AT&T Inc has officially unveiled a multi-year strategic plan, which is highlighted by its continued profitable 5G and fiber subscriber growth.
According to certain reports, the stated plan is designed to help the company achieve enhanced shareholder returns on network investments through a robust and balanced capital allocation program.
Talk about the stated plan on a slightly deeper level, we begin from AT&T’s vision to unlock new capabilities that will build upon its momentum, which has been created over the last four years. You see, during this timeframe, the company has streamlined its operations and centered its business on the customer, enhancing and simplified their experiences with AT&T.
Next up, the company has also expanded its 5G and fiber services to more people and places and is now the largest capital investor across U.S. connectivity infrastructure since 2019.
In terms of mobility, the company will continue building more efficient, high-capacity, programmable and open network. AT&T also expects, by 2027, to largely complete the modernization of its 5G wireless network through open technology, with deep mid-band 5G spectrum covering 300 million+ people by the end of 2026. Once developed, this network will support super-fast download speeds and serve as a platform for new product and GenAI innovation.
As for broadband, AT&T plans on expanding its fiber broadband network, which is already the largest in America. You see, by 2029, it expects to reach 50 million+ total locations with fiber. This includes expectations to pass about 45 million locations through its organic fiber deployment and serve 5 million+ fiber locations through Gigapower, its joint venture with Blackrock, as well as through other agreements with commercial open-access providers.
Upon realizing the stated expansion, AT&T will be able to greatly scale up its opportunity to serve customers how they want to be served, by one provider in a converged manner. While building the network of the future, the company is also set to do away with its legacy copper network operations that are currently spread across the large majority of its wireline footprint.
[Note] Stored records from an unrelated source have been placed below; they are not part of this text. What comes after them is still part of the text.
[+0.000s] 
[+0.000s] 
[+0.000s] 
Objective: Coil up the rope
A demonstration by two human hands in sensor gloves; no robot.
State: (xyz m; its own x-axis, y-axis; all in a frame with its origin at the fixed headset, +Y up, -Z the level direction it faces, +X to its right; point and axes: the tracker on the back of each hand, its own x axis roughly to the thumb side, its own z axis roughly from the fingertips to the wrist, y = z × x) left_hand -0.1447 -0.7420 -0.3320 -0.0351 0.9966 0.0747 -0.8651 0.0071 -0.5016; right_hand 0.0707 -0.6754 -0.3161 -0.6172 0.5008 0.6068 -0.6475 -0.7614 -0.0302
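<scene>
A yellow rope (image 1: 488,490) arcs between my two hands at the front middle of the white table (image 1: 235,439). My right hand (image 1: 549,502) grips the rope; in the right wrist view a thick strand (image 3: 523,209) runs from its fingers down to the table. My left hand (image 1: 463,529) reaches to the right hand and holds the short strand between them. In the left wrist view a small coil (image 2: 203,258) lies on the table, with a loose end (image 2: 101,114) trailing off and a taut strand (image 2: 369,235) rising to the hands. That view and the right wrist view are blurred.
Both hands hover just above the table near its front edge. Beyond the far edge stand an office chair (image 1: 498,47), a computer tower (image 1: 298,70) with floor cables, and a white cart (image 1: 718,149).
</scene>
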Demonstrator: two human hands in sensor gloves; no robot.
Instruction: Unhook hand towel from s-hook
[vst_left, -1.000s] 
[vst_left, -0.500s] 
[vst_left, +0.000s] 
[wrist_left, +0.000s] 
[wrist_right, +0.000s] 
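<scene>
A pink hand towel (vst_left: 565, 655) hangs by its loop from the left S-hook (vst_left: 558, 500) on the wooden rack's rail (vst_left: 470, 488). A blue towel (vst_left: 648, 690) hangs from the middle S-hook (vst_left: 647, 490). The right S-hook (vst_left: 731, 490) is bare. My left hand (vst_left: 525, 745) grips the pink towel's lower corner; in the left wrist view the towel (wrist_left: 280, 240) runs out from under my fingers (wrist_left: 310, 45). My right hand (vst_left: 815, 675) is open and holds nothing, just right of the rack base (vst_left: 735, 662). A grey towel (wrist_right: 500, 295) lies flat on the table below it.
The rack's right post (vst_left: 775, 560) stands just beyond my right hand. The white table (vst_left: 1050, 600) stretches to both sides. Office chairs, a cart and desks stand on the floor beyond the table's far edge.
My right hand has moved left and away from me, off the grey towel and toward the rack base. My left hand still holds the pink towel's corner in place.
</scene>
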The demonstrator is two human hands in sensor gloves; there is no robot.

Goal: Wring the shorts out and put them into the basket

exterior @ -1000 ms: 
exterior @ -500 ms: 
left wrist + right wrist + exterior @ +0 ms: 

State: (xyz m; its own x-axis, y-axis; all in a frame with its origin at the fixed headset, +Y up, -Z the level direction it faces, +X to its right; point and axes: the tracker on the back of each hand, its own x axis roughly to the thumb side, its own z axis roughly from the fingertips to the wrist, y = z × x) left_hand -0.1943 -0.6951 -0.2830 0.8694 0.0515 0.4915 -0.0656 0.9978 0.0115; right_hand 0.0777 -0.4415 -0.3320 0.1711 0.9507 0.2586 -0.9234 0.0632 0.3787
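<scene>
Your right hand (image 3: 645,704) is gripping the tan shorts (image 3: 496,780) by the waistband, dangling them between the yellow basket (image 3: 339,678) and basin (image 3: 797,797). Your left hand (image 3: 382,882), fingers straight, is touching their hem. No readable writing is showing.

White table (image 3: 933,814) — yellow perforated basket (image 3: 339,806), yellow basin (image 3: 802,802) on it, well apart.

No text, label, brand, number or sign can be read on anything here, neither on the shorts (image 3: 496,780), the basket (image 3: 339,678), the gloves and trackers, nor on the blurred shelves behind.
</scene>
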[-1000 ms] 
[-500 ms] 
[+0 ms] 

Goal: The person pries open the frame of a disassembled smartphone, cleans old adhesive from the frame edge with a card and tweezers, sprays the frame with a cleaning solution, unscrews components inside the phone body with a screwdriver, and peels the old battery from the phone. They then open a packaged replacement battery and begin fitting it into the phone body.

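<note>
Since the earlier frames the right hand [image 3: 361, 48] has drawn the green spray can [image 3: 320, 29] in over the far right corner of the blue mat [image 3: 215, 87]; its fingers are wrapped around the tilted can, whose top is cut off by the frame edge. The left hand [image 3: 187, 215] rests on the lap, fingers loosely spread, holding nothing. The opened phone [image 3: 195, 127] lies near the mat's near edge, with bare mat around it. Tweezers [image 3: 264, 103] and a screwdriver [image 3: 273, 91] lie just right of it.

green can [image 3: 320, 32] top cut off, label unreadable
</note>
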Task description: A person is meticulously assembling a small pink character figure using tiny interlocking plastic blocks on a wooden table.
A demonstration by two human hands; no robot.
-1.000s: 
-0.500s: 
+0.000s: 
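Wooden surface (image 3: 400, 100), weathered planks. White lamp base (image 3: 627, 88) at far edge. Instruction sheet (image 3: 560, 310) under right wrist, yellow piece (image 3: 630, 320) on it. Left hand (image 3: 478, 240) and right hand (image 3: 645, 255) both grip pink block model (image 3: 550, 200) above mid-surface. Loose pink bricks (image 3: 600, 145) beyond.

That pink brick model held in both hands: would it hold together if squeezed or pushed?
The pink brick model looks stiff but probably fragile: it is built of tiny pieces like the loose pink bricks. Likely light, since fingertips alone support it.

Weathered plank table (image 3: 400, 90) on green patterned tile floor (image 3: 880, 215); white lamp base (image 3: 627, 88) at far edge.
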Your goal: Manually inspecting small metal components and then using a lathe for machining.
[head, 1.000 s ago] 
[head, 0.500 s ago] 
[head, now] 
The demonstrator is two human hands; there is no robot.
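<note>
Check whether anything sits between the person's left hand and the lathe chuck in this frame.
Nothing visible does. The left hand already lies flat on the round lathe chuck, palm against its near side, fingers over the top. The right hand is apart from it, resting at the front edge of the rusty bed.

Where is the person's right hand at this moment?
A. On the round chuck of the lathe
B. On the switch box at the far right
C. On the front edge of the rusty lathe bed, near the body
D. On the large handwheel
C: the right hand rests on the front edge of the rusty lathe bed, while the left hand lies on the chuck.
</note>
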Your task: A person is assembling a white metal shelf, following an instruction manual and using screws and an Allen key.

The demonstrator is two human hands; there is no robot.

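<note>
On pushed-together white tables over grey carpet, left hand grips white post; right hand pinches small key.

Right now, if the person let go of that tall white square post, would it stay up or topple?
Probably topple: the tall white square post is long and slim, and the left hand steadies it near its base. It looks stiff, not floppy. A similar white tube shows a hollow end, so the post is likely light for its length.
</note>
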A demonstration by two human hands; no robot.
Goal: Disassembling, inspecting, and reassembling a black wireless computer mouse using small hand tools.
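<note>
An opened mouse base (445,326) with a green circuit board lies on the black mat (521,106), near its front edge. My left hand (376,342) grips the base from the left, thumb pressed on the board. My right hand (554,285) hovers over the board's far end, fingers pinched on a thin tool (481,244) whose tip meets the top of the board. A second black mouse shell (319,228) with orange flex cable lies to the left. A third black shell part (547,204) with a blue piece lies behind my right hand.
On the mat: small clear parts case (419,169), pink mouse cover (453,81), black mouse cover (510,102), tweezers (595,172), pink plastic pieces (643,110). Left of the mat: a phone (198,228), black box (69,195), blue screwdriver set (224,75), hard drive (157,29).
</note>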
This it aims to do by the end of 2029.
“Over the last four years, we’ve achieved durable and profitable subscriber growth, generated attractive returns on network investment, and strengthened our balance sheet,” said John Stankey, AT&T’s CEO. “We’re putting customers first to become the best connectivity provider in America. Our plan expands the country’s largest fiber network to more than 50 million total locations, modernizes our wireless network and rewards our shareholders. As we grow, we expect to return more than $40 billion to shareholders over the next three years through dividends and share repurchases. With this bold strategy, we are entering a new era of sustained growth.”
Among other things, AT&T hopes to provide $50 billion+ of financial capacity over the next three years, mainly through organic growth. For better context, financial capacity translates to anticipated free cash flow after distributions to non-controlling interests, plus expected cash payments from the announced agreement to sell AT&T’s stake in DIRECTV to TPG, along with net borrowing capacity after the company achieves its net leverage target.
Another $40 billion worth of financial capacity is set to be generated through dividends and share repurchases. To expand upon that, the stated plan spells a maintenance of AT&T’s current annualized common stock dividend of $1.11 per share, resulting in $20 billion+ in total dividend payments, complemented by capacity for about $20 billion in share repurchases, from 2025-2027.
Not just that, under this plan, the company also expects approximately $10 billion in incremental financial flexibility for items, such as potential organic or inorganic strategic growth investments, debt repayment, redemptions of non-controlling interests, or any added dividends or share repurchases.